* [Goal of the exercise]:
All the data should be transcribed exactly, with every line kept.

* [Given data]:
↓

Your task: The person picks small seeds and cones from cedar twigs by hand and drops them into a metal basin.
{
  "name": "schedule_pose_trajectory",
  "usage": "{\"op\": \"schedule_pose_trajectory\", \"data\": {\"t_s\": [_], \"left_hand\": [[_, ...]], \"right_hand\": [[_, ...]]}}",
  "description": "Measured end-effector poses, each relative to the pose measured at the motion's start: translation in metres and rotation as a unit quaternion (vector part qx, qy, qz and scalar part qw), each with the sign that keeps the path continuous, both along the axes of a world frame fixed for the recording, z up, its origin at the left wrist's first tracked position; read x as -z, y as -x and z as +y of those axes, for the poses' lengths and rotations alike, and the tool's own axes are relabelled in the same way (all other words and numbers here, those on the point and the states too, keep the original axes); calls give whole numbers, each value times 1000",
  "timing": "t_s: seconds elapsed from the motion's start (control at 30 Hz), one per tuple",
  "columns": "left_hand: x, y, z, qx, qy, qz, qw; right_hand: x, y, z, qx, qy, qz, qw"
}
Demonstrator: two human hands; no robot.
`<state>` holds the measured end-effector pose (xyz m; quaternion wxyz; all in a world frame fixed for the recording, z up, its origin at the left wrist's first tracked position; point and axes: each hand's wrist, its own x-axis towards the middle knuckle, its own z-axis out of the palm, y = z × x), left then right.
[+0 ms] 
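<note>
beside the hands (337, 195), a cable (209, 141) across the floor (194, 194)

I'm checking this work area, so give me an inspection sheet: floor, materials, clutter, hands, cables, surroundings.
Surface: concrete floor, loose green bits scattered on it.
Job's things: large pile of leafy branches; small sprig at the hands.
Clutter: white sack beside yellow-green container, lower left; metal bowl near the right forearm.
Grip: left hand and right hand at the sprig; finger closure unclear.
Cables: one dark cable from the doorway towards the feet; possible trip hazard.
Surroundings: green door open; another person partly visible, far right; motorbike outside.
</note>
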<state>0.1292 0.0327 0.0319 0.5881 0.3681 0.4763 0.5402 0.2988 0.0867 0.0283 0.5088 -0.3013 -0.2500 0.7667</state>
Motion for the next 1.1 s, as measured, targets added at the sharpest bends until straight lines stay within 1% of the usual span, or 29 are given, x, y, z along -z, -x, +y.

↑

* [Result for this task]:
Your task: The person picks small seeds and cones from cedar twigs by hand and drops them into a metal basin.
{
  "name": "schedule_pose_trajectory",
  "usage": "{\"op\": \"schedule_pose_trajectory\", \"data\": {\"t_s\": [_], \"left_hand\": [[_, ...]], \"right_hand\": [[_, ...]]}}",
  "description": "Measured end-effector poses, each relative to the pose measured at the motion's start: translation in metres and rotation as a unit quaternion (vector part qx, qy, qz and scalar part qw), each with the sign that keeps the path continuous, both along the axes of a world frame fixed for the recording, z up, its origin at the left wrist's first tracked position; read x as -z, y as -x and z as +y of those axes, for the poses' lengths and rotations alike, and the tool's own axes are relabelled in the same way (all other words and numbers here, those on the point and the states too, keep the original axes); calls give whole numbers, each value times 1000",
  "timing": "t_s: seconds elapsed from the motion's start (control at 30 Hz), one per tuple",
  "columns": "left_hand: x, y, z, qx, qy, qz, qw; right_hand: x, y, z, qx, qy, qz, qw"
}
Demonstrator: two human hands; no robot.
`<state>` holds the measured end-effector pose (xyz m; quaternion wxyz; all in a world frame fixed for the recording, z up, its origin at the left wrist's first tracked position; point and axes: each hand's wrist, its own x-axis towards the middle knuckle, its own z-axis out of the palm, y = z × x), left then right.
[+0 ms] 
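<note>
beside the hands (337, 195), a cable (209, 141) across the floor (194, 194)

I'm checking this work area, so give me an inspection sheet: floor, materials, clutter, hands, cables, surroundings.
Surface: concrete floor, loose green bits scattered on it.
Job's things: large pile of leafy branches; small sprig at the hands.
Clutter: white sack beside yellow-green container, lower left; metal bowl near the right forearm.
Grip: left hand and right hand at the sprig; finger closure unclear.
Cables: one dark cable from the doorway towards the feet; possible trip hazard.
Surroundings: green door open; another person partly visible, far right; motorbike outside.
</note>
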<state>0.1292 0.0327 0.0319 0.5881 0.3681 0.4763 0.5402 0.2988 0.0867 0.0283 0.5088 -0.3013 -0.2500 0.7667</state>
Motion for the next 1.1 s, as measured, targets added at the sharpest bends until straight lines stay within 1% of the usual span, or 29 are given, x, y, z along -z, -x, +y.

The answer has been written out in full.